• **Exercise details**
No pictures belong in the copy. Restate the rest of the data exactly.

• • • •

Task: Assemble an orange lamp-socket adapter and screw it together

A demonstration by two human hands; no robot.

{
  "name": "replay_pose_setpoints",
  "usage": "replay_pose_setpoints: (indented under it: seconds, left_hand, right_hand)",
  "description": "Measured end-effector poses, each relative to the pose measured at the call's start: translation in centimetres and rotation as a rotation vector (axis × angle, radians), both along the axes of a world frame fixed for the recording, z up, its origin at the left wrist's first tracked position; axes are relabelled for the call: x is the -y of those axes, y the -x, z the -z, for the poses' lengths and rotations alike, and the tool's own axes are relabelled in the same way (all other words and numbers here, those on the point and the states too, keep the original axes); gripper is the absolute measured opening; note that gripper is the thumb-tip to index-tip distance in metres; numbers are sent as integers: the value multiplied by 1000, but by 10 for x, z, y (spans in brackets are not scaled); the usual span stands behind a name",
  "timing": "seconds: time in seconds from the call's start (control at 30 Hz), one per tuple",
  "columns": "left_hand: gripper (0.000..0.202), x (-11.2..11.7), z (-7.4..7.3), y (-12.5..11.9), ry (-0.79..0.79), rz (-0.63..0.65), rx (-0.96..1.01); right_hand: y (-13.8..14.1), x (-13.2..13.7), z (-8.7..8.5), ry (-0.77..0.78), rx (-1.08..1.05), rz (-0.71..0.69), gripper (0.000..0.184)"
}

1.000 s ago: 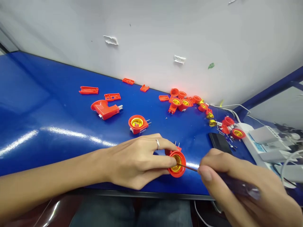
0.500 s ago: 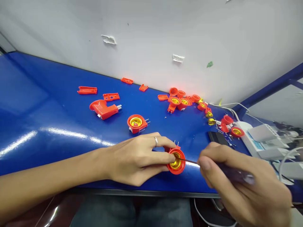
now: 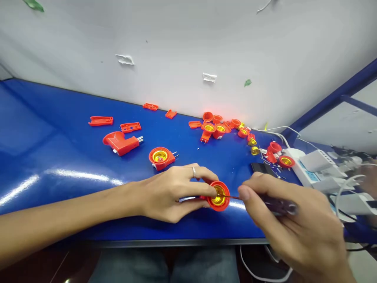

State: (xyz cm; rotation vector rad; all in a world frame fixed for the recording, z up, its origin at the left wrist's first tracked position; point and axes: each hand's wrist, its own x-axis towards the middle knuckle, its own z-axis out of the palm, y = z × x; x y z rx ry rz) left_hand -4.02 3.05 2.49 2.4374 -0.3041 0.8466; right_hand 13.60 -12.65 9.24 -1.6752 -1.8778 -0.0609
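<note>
Since the earlier frame my view has swung, sliding the whole bench left in the picture, while the left hand (image 3: pixel 169 192) and right hand (image 3: pixel 291 224) stay together at the red lamp holder (image 3: pixel 218 195). The left fingers, close together, pinch that holder from behind, just above the blue table (image 3: pixel 44 129); I can't tell whether it touches the surface. The right thumb and fingers pinch the screwdriver (image 3: pixel 278 205), its thin shaft reaching into the holder's brass socket. Nearby, a finished-looking lamp holder (image 3: pixel 160 158) lies left of the hands, with an orange plug housing (image 3: pixel 120 143) beyond it. Loose red parts (image 3: pixel 213 129) gather by the wall, near a white power strip (image 3: pixel 306 175).
</note>
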Motion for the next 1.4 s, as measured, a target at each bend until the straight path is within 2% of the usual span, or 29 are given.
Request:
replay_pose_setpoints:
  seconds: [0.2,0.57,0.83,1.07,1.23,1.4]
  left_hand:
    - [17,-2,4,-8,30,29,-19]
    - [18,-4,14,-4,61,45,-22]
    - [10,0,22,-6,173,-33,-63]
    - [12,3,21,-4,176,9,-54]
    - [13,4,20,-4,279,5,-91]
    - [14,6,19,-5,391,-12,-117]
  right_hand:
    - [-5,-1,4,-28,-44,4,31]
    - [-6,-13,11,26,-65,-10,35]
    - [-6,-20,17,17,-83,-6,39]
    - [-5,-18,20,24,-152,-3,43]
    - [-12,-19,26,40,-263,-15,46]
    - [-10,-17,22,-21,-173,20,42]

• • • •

• **Answer to this exercise**
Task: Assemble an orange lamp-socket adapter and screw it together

A demonstration by two human hands; no robot.

{
  "name": "replay_pose_setpoints",
  "usage": "replay_pose_setpoints: (indented under it: seconds, left_hand, right_hand)",
  "description": "Measured end-effector poses, each relative to the pose measured at the call's start: translation in centimetres and rotation as a rotation vector (axis × angle, radians), both along the axes of a world frame fixed for the recording, z up, its origin at the left wrist's first tracked position; axes are relabelled for the call: x is the -y of those axes, y the -x, z the -z, for the poses' lengths and rotations alike, and the tool's own axes are relabelled in the same way (all other words and numbers here, those on the point and the states too, keep the original axes); gripper is the absolute measured opening; note that gripper is the thumb-tip to index-tip distance in metres; numbers are sent as integers: the value multiplied by 1000, but by 10 for x, z, y (spans in brackets are not scaled); the usual span stands behind a name",
  "timing": "seconds: time in seconds from the call's start (control at 30 Hz), one per tuple",
  "columns": "left_hand: gripper (0.000..0.202), x (-11.2..11.7), z (-7.4..7.3), y (-12.5..11.9), ry (-0.79..0.79), rz (-0.63..0.65), rx (-0.96..1.01); right_hand: y (-13.8..14.1), x (-13.2..13.7), z (-8.7..8.5), ry (-0.77..0.78), rx (-1.08..1.05), rz (-0.71..0.69), gripper (0.000..0.184)"
}

1.000 s ago: 
0.500 s ago: 
now: 

State: (xyz cm; rotation vector rad; all in a world frame fixed for the recording, z up, its origin at the left wrist's first tracked position; point and axes: each hand's wrist, its own x-axis towards the middle knuckle, its own z-axis out of the palm, y = z × x; x y z rx ry rz) left_hand -4.02 3.05 2.49 2.4374 -0.3041 0.8466; right_hand 13.60 -12.65 9.24 -1.6752 -1.8778 -0.0609
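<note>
Since the earlier frame my view has swung, sliding the whole bench left in the picture, while the left hand (image 3: pixel 169 192) and right hand (image 3: pixel 291 224) stay together at the red lamp holder (image 3: pixel 218 195). The left fingers, close together, pinch that holder from behind, just above the blue table (image 3: pixel 44 129); I can't tell whether it touches the surface. The right thumb and fingers pinch the screwdriver (image 3: pixel 278 205), its thin shaft reaching into the holder's brass socket. Nearby, a finished-looking lamp holder (image 3: pixel 160 158) lies left of the hands, with an orange plug housing (image 3: pixel 120 143) beyond it. Loose red parts (image 3: pixel 213 129) gather by the wall, near a white power strip (image 3: pixel 306 175).
</note>
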Motion for the next 1.4 s, as measured, a target at each bend until the straight path is within 2% of the usual span, or 29 are given.
Request:
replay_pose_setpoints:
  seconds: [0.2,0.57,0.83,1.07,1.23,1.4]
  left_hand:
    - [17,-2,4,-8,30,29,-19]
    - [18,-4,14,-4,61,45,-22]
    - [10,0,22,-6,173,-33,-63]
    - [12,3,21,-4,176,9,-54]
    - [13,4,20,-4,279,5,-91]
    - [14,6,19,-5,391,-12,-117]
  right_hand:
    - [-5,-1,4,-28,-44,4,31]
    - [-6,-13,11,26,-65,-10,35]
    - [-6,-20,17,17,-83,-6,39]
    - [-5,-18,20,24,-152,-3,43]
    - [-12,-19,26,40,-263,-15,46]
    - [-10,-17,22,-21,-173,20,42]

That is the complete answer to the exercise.